## What is needed
Where a line in the entries below contains the word "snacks", it counts; give the total by itself.

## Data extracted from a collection
—————

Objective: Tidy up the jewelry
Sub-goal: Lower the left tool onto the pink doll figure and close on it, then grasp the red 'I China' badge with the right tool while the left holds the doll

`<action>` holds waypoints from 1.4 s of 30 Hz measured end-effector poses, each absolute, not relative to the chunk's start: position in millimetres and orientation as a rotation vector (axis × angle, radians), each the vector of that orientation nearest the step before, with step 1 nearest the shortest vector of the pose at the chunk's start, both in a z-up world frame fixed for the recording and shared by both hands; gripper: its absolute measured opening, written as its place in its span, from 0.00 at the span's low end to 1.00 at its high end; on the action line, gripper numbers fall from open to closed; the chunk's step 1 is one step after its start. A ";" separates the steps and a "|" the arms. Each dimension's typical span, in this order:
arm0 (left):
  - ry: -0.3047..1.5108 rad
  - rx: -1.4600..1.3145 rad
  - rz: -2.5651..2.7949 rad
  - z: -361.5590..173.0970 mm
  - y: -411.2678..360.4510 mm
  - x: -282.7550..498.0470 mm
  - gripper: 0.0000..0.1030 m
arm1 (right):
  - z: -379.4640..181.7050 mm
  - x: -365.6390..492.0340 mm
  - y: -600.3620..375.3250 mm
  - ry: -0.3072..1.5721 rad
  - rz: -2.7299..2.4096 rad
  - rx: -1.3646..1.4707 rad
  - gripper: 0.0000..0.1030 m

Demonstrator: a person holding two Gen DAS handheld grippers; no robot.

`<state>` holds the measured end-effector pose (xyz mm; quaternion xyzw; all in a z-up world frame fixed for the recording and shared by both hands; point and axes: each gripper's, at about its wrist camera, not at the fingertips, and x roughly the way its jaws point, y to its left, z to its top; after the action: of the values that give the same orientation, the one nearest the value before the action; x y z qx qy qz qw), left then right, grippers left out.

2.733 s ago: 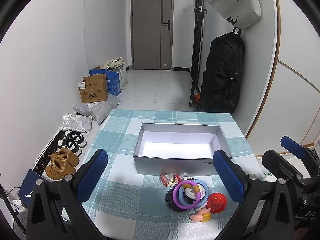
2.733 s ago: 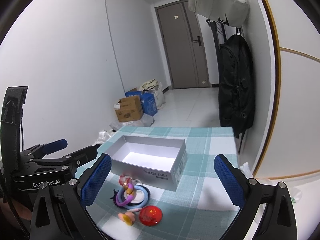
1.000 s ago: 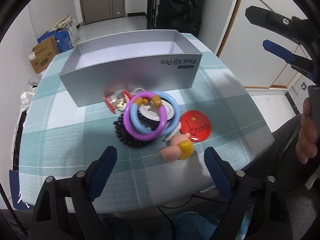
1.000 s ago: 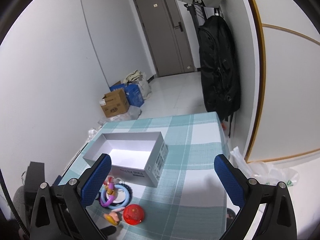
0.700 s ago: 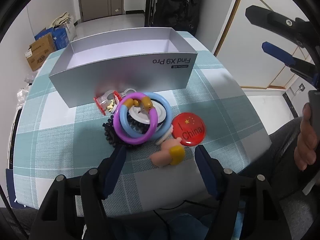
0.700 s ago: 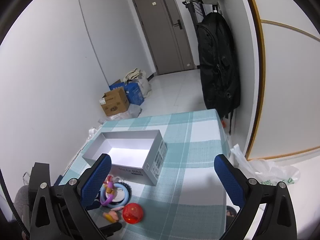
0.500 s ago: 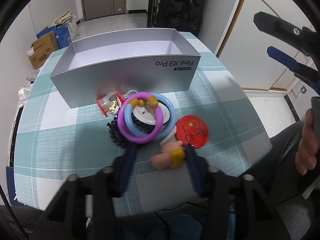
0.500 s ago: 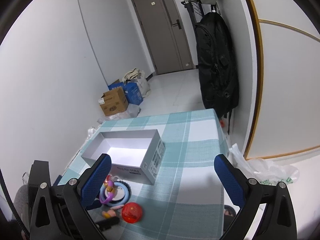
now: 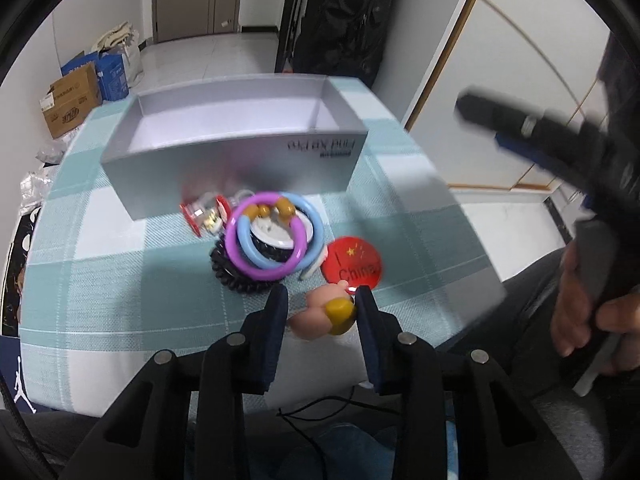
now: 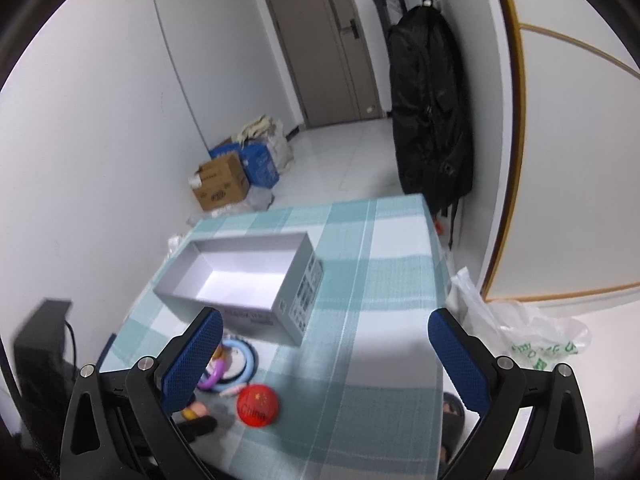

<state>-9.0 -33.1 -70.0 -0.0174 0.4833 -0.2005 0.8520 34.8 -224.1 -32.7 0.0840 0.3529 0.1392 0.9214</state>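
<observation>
A pile of trinkets lies in front of an open silver box point(image 9: 240, 152) on the checked tablecloth: purple and blue rings point(image 9: 262, 240), a black coil point(image 9: 234, 276), a small red-capped piece point(image 9: 202, 216), a red "China" badge point(image 9: 352, 264) and a pink and yellow figure point(image 9: 324, 316). My left gripper point(image 9: 322, 304) has its jaws nearly closed around the pink and yellow figure, fingers close on both sides. My right gripper point(image 10: 320, 344) is open and empty, held high above the table. The box point(image 10: 240, 276) and badge point(image 10: 258, 404) show below it.
The table's near edge point(image 9: 360, 380) runs just below the figure, with a person's lap under it. A black backpack point(image 10: 432, 112) hangs right of the table. Cardboard boxes point(image 10: 220, 184) and bags sit on the floor beyond.
My left gripper has come down to the pile and its jaws have narrowed from wide open to close around the pink and yellow figure. My right gripper has risen and stayed open.
</observation>
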 end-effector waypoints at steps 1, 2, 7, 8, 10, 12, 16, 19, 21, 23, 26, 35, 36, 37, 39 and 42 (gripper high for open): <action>1.006 -0.047 -0.421 -67.1 -30.5 -8.7 0.28 | -35.1 34.4 -222.8 0.741 0.301 0.170 1.00; 0.996 -0.063 -0.417 -63.8 -27.2 -7.7 0.28 | -38.0 34.3 -220.8 0.759 0.312 0.166 1.00; 0.945 -0.142 -0.379 -50.6 -3.3 -7.5 0.28 | -55.9 34.4 -206.2 0.859 0.376 0.142 0.97; 0.936 -0.155 -0.369 -47.9 1.3 -6.6 0.28 | -60.6 33.6 -202.1 0.881 0.390 0.138 0.95; 0.914 -0.184 -0.348 -43.4 10.6 -5.1 0.28 | -70.3 31.0 -190.7 0.928 0.425 0.108 0.88; 0.893 -0.212 -0.330 -40.1 18.3 -3.0 0.28 | -77.1 27.1 -177.4 0.954 0.448 0.048 0.84; 0.874 -0.247 -0.313 -37.5 28.1 0.6 0.28 | -88.7 17.9 -148.2 0.968 0.471 -0.113 0.77; 0.863 -0.253 -0.310 -34.6 34.5 -2.1 0.28 | -95.1 14.8 -137.5 0.974 0.464 -0.186 0.73; 0.855 -0.250 -0.311 -33.5 38.3 -4.1 0.28 | -98.8 15.4 -133.4 0.977 0.454 -0.214 0.70; 0.849 -0.252 -0.312 -31.9 41.4 -4.9 0.28 | -101.3 16.9 -130.5 0.984 0.457 -0.225 0.67; 0.845 -0.264 -0.317 -30.3 46.0 -4.4 0.28 | -105.9 20.0 -125.5 0.993 0.444 -0.256 0.64; 0.851 -0.270 -0.323 -30.2 48.3 -2.7 0.28 | -106.0 18.2 -120.4 0.992 0.461 -0.270 0.41; 0.852 -0.269 -0.322 -30.6 47.9 -2.3 0.28 | -106.1 18.3 -120.4 0.994 0.462 -0.267 0.41; 0.853 -0.269 -0.322 -31.0 47.8 -1.8 0.28 | -106.0 19.0 -121.6 0.998 0.466 -0.256 0.41; 0.857 -0.268 -0.320 -31.6 48.0 -1.9 0.28 | -104.8 19.2 -123.1 1.002 0.473 -0.239 0.40; 0.863 -0.267 -0.314 -32.9 47.3 -0.7 0.28 | -102.7 20.4 -126.4 1.006 0.481 -0.213 0.40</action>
<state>-0.7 47.3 -32.9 -0.1284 0.4151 -0.1513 0.8879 20.4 -126.4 -102.7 -0.1010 0.4766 0.2276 0.8431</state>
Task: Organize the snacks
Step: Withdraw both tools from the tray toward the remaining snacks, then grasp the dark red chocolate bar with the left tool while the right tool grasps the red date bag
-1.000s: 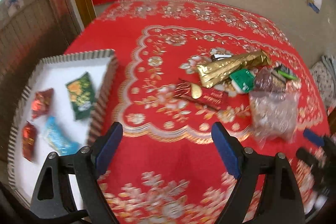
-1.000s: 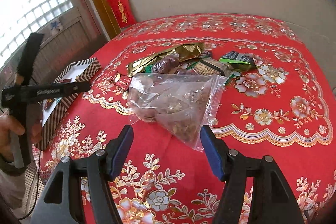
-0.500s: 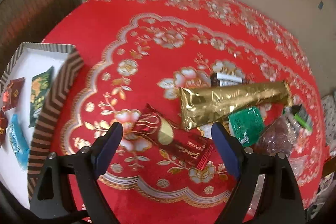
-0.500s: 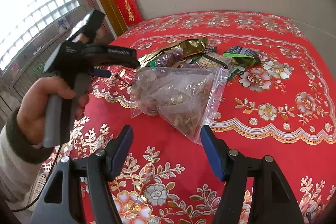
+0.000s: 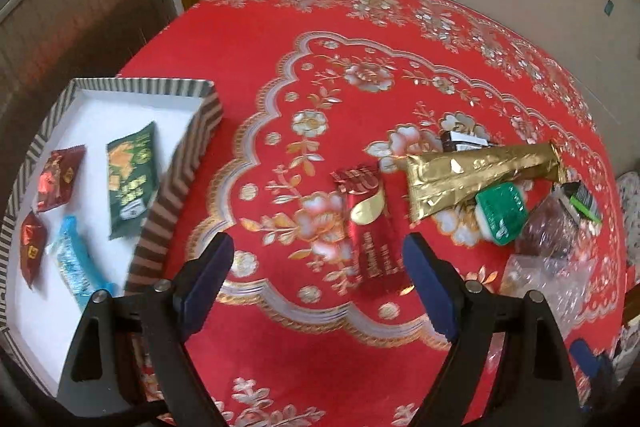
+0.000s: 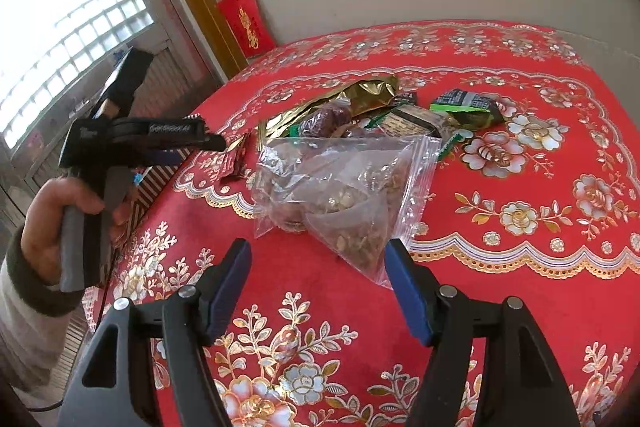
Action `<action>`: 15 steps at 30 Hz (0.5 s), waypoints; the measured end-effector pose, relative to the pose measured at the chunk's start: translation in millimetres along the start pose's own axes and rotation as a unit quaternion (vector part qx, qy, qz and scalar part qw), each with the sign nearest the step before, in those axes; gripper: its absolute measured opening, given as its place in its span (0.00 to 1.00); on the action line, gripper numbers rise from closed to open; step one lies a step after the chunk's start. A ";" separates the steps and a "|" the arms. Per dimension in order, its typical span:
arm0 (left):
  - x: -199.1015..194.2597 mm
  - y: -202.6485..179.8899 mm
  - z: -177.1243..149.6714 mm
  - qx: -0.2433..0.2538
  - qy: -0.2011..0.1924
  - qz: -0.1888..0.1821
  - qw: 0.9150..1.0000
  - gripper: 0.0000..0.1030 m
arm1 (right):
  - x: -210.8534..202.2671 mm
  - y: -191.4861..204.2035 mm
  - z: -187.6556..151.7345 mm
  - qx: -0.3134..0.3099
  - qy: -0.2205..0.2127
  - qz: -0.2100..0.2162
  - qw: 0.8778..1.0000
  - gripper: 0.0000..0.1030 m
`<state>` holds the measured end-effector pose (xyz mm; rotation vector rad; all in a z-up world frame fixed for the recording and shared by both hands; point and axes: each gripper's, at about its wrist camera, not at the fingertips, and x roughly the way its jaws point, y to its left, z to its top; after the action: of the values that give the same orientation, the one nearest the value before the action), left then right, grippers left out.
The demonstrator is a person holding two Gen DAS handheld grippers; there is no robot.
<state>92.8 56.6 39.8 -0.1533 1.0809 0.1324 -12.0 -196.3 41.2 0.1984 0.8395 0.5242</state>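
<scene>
My left gripper (image 5: 318, 281) is open and empty above the red tablecloth, with a long red snack bar (image 5: 370, 235) lying just ahead between its jaws. Beyond it lie a gold foil packet (image 5: 472, 175), a green round snack (image 5: 502, 213) and a clear bag of nuts (image 5: 548, 267). A striped tray (image 5: 176, 183) at the left holds a green packet (image 5: 130, 179), two red packets (image 5: 56, 179) and a blue one (image 5: 76, 263). My right gripper (image 6: 318, 291) is open and empty just short of the clear bag (image 6: 340, 191). The left gripper (image 6: 212, 145) shows there, pointing at the red bar (image 6: 236, 161).
A dark green packet (image 6: 468, 109), a dark wrapped snack (image 6: 412, 125) and a pack of red dates (image 6: 328, 119) lie behind the clear bag. The table stands against a beige wall with red paper decorations (image 6: 244, 21). A window is at the left.
My left gripper has swung from the tray side toward the snack pile and now hovers near the red bar. The right gripper has held still.
</scene>
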 end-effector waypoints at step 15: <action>25.2 -26.9 6.9 0.021 0.002 -0.003 1.000 0.54 | -6.8 -8.7 46.4 0.009 -0.031 -0.029 0.999 0.67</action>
<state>115.3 32.3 22.3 -0.1200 1.0862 0.1035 22.3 -205.7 73.0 0.2059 0.7875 0.4548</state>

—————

## Task result
2